Col tempo tali antiche
pratiche si sono ingentilite (non sempre) e si preferisce sottoporre a tributi
(indennizzi, riparazioni), i vinti dopo averli sconfitti in una guerra limitata
(anche questa non sempre tale).
In un’epoca
pacifista (o pacifica) come la nostra, come hanno acutamente scritto nel libro
“Guerra senza limiti” i colonnelli cinesi. Quiao Liang e Wang Xiangsui (sulla
base dell’antico pensiero strategico cinese), si preferisce arrivare a dominare
con mezzi indiretti e non violenti. È la “golpe” che prevale sul “lione” usando
l’espressione di Machiavelli.
E anche il colpo
di Stato, una volta fatto con le baionette e i carri armati, oggi si fa con lo spread, le televisioni, i mass-media e
magari le sentenze. Così se la Grecia subì nel 1967 un colpo di Stato
“classico”, nel 2011-2015 ne ha subito uno post-moderno in cui esecutori sono
stati non i colonnelli, ma i banchieri.
Ma il fine delle
guerre post-moderne è sempre quello indicato nel Von Kriege di Clausewitz (e oltre un secolo dopo, da Giovanni
Gentile): arrivare a piegare la volontà dell’avversario.
Problema che
ovviamente si pone a entrambi i contendenti.

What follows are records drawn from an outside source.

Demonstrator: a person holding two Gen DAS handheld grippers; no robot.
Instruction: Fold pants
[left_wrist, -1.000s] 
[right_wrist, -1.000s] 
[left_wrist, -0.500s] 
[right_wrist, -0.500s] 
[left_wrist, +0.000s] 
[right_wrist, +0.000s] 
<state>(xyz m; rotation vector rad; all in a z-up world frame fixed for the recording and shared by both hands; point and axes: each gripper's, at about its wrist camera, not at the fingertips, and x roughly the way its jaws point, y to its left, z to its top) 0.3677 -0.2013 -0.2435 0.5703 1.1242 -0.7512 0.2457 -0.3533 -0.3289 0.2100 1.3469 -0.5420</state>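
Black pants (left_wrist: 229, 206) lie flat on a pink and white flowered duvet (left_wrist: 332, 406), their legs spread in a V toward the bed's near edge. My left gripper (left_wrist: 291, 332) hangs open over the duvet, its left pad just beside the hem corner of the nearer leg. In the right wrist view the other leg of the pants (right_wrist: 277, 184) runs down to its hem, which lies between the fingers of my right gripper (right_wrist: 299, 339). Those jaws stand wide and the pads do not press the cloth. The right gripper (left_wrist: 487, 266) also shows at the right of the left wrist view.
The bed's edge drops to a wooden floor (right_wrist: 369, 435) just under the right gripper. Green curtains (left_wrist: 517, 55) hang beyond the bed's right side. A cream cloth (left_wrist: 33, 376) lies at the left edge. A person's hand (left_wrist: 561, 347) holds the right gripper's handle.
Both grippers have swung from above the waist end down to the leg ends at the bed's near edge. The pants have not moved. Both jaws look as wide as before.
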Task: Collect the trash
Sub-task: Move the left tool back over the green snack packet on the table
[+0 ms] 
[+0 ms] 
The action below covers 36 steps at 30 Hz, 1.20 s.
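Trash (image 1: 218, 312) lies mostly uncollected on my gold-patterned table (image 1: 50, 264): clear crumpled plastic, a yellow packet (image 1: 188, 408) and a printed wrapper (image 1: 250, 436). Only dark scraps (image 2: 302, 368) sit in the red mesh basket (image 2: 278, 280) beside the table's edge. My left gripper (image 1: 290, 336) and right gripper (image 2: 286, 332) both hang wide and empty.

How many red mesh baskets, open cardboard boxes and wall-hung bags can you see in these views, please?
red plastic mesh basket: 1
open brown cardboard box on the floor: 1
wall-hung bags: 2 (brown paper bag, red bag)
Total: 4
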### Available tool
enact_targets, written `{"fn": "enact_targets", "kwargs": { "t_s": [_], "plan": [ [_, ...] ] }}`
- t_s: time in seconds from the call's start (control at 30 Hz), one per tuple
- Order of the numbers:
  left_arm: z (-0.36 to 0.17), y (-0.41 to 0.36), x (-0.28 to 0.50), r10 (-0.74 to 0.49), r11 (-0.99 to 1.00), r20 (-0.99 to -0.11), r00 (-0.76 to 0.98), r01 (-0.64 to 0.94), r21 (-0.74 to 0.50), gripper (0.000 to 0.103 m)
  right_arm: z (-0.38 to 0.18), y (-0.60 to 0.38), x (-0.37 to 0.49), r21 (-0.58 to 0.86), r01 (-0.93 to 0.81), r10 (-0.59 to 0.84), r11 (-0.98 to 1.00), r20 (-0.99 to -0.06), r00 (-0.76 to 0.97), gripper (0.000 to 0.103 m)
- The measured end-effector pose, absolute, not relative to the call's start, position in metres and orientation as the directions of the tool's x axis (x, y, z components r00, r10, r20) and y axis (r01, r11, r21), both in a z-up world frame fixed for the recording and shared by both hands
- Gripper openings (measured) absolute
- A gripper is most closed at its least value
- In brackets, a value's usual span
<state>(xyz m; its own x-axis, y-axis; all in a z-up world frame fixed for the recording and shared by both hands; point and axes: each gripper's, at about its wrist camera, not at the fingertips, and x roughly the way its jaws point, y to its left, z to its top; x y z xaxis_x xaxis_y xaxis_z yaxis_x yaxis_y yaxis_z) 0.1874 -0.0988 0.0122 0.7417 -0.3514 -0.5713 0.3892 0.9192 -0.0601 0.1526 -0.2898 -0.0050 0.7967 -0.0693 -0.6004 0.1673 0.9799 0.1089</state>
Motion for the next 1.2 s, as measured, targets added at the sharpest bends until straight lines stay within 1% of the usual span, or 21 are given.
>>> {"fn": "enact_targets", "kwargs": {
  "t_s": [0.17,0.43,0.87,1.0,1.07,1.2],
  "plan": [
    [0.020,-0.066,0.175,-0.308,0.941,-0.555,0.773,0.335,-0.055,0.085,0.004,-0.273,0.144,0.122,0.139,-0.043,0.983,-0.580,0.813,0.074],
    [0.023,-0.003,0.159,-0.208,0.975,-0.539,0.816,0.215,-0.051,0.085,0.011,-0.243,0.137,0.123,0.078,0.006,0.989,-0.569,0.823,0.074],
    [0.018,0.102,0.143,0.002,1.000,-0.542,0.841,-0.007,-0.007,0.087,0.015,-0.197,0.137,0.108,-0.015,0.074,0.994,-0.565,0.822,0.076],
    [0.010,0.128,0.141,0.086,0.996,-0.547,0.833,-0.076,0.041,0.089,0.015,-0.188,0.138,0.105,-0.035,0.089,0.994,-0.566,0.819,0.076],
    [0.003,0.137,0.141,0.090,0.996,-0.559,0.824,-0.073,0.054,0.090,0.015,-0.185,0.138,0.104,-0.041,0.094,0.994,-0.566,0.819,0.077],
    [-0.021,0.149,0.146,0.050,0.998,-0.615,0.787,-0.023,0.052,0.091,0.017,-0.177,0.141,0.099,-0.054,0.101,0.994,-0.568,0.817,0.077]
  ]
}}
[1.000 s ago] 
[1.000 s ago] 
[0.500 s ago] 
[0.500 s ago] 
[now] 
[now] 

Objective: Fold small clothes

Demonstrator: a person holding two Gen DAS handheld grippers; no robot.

Il limite delle comunità aggredite
e sfruttate è che gli aggressori sono organizzati e dispongono di mezzi
potenti, le prede sono meno coese e dispongono di mezzi inferiori.
Occorre quindi una
strategia di resistenza antipredatoria.
Tzipras, disponeva di un capitale che non seppe usare: il consenso popolare,
prima alle elezioni politiche poi col referendum anti UE (vinto in modo inequivocabile
– circa due terzi dei voti – al “NO”).
È il consenso
popolare maggioritario il mezzo e la risorsa fondamentale della “guerra non
violenta” di popolo.
Così come lo fu (e
lo è) della guerra partigiana della storia moderna. Lo aveva affermato
Mao-Dse-Dong, quando raccomandava che il partigiano dovesse muoversi tra il
popolo come un pesce nell’acqua. Armate popolari, povere di mezzi ma ricche di
consenso di masse, animate dal sentimento
politico (di autodifesa) condiviso dalle popolazioni, costrinsero le
potenze dominanti a sgomberare i territori occupati.
Come operare contro
un nemico che non occupa territori e non usa armate? La risposta è tutta da
trovare, ma forse se ne può individuare la traccia nelle lotte non violente di
Gandhi, in particolare quelle per la filatura domestica e contro il monopolio del sole, le quali colpivano
entrambe la potenza dominante in interessi economici e finanziari e la cui condizione
per riuscire era che fossero praticate da una grande maggioranza della
popolazione.
o anche da
Thoreau, senza trovare la necessità di giustificare la disobbedienza – a meno
di non essere governati da governi Quisling della finanza – perché il dovere e
l’obbedienza (e il divieto di disobbedienza) è limitato dal pensiero politico
ai soli governi legittimi mentre finanza, Troika, ecc. ecc., non sono né
governi né legittimi.
Piuttosto dove non
siamo d’accordo con gli autori del libro è caricare al neo-liberismo la
sofferenza dei popoli. Un po’ perché potere, colpe, responsabilità, sono ascrivibili
a persone e non ad ideologie. Addossare alle idee le colpe delle persone può,
oltretutto, diventare una comoda uscita per giustificazioni ed attenuanti. Ma ancor
di più perché non è tanto il liberismo (e il capitalismo) ad aver creato una
tale situazione, ma piuttosto la “versione” che se ne osserva oggi, quella che
qualche attento osservatore ha definito del ceo-capitalismo, o la tecnocrazia
dei manager. E d’altra parte come scrive De Benoist condividendo la teoria dei
cicli di Kondratieff, gli ultimi trent’anni costituiscono la fase (discendente
e) di finanziarizzazione dell’onda (fordista). Che come tutti i cicli
capitalistici ha fasi di costruzione e fasi di decadenza/distruzione.
Ma non bisogna
disperare: in fondo se siano al termine di un ciclo (di Kondratieff o magari di
Polibio) stiamo per assistere all’alba del nuovo.